Skip to content

How to identify and resolve network performance problems

Last week, I added a 10G Unifi aggregation switch to my network.

I noticed a few potential performance issues, and decided to track them down.

This is a simple guide, with a few methods you can leverage to troubleshoot network performance issues.

Amazon Affiliate Links Used

This post DOES include Amazon affiliate links. If you found this content useful, please consider buying the products displayed using the provided links.

You will pay the same amount as normal, however, it does provide a small benefit to me. This benefit is usually used to purchase other products and hardware for which I can review / blog about.

I do not display advertisements on this site. As such, the only compensation from this service, comes from affiliate links. I do not ask for, or even accept donations.

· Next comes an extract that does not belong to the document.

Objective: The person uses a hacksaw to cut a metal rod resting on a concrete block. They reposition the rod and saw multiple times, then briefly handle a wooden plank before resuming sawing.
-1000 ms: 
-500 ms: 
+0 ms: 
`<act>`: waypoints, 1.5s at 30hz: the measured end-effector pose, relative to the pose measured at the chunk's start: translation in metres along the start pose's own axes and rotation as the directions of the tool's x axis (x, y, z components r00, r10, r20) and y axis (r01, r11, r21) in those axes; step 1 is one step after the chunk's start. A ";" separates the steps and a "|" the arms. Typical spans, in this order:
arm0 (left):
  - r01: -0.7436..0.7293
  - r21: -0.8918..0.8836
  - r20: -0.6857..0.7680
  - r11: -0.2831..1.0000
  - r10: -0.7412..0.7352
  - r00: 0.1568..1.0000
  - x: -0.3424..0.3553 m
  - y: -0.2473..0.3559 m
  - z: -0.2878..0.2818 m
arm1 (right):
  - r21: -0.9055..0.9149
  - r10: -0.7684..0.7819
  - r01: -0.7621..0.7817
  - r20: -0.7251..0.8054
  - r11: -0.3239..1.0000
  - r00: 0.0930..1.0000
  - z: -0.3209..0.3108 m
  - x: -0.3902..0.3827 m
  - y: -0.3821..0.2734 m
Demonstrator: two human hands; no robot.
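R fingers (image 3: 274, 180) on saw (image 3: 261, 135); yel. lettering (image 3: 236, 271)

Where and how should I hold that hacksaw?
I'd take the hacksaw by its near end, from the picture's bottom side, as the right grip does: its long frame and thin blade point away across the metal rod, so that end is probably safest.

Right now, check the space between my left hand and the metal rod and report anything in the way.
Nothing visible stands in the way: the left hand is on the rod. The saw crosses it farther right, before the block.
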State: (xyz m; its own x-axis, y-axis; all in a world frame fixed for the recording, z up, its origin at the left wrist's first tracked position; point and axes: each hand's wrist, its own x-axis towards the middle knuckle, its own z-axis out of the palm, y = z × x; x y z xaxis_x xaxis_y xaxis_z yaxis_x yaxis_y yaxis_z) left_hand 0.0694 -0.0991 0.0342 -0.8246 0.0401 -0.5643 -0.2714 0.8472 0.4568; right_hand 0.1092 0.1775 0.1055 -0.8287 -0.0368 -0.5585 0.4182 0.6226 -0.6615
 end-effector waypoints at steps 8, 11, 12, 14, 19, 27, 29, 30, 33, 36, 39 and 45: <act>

E-Bay Affiliate Links Used

This post DOES include EBay affiliate links. If you found this content useful, please consider buying the products displayed using the provided links.

You will pay the same amount as normal, however, it does provide a small benefit to me. This benefit is usually used to purchase other products and hardware for which I can review / blog about.

I do not display advertisements on this site. As such, the only compensation from this service, comes from affiliate links. I do not ask for, or even accept donations.

My Topology

For this experiment, I have 4 servers which will be used for testing.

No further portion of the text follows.